→ **PROBLEM DESCRIPTION**:
Return every line from the records below with the string "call".

Data items:
# # # # #

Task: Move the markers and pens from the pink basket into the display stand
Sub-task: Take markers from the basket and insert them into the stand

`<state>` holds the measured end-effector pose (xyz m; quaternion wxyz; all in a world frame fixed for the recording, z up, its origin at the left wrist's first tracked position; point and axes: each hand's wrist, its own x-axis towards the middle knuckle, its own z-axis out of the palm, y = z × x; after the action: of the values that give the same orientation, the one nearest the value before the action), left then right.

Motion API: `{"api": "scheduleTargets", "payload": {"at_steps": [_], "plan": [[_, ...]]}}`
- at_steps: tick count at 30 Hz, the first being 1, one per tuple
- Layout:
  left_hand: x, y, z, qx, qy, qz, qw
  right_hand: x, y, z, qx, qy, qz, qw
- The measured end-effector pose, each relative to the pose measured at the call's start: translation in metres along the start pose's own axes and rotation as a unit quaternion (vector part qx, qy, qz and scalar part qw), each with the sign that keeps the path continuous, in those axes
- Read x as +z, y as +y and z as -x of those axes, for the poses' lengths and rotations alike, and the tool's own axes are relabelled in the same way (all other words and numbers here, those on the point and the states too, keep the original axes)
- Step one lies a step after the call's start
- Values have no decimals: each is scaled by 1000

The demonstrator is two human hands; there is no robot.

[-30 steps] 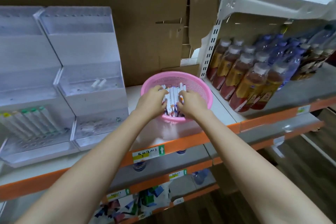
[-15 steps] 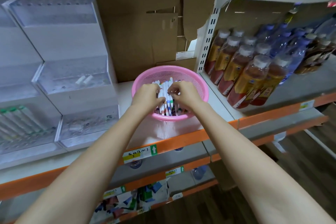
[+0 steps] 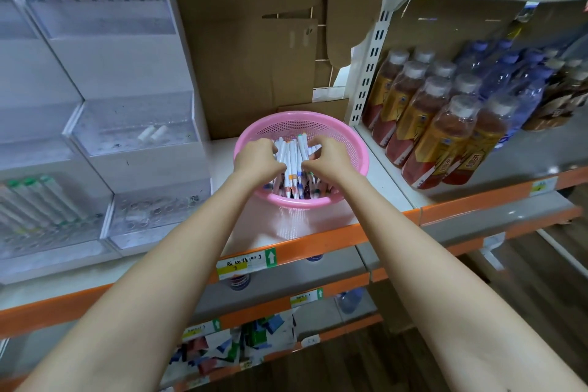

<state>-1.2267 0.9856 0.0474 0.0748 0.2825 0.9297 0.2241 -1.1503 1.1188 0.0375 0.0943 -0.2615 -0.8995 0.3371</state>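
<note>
Display stand (image 3: 127, 137): we see it at the left of the shelf, its near tiers mostly bare.
Left hand (image 3: 258, 160): we curl it around the markers (image 3: 291, 165) from the left, gripping the bundle.
Pink basket (image 3: 356, 149): right of the stand, holding the pile.
Right hand (image 3: 331, 157): we pinch the same bundle from the right.
Risk: too many gathered at once; we judge loose ones could slip and roll off the shelf.

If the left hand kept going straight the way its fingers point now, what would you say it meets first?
The left hand points forward and slightly right, into the pink basket. It would press first into the bundle of markers that its fingers already touch, held between it and the right hand; depth beyond is unclear.
</note>
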Motion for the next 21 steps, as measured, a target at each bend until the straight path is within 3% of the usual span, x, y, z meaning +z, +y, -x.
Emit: {"api": "scheduleTargets", "payload": {"at_steps": [15,21], "plan": [[-17,-27,6,-54,-5,-11,998,17,-20,13,-36,-29,-46,998],[-19,-25,13,13,49,175,983,13,-19,13,-27,-33,-127,991]]}}
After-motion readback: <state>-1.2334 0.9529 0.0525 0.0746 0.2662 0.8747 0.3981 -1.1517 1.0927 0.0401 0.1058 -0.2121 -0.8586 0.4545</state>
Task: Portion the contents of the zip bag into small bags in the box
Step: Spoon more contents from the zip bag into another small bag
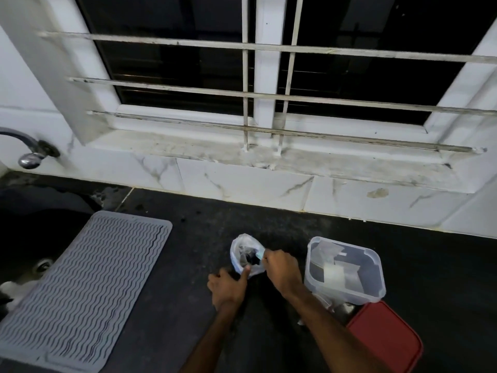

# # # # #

→ **WRITTEN ANSWER**:
- The measured end-effector pose, each relative to the pose measured at the call's start: translation in metres along the start pose's own axes and rotation as a unit quaternion (vector part qx, qy, qz and scalar part qw), each with the sign that keeps the path continuous, in those axes
- Step one lies a step after the call's start

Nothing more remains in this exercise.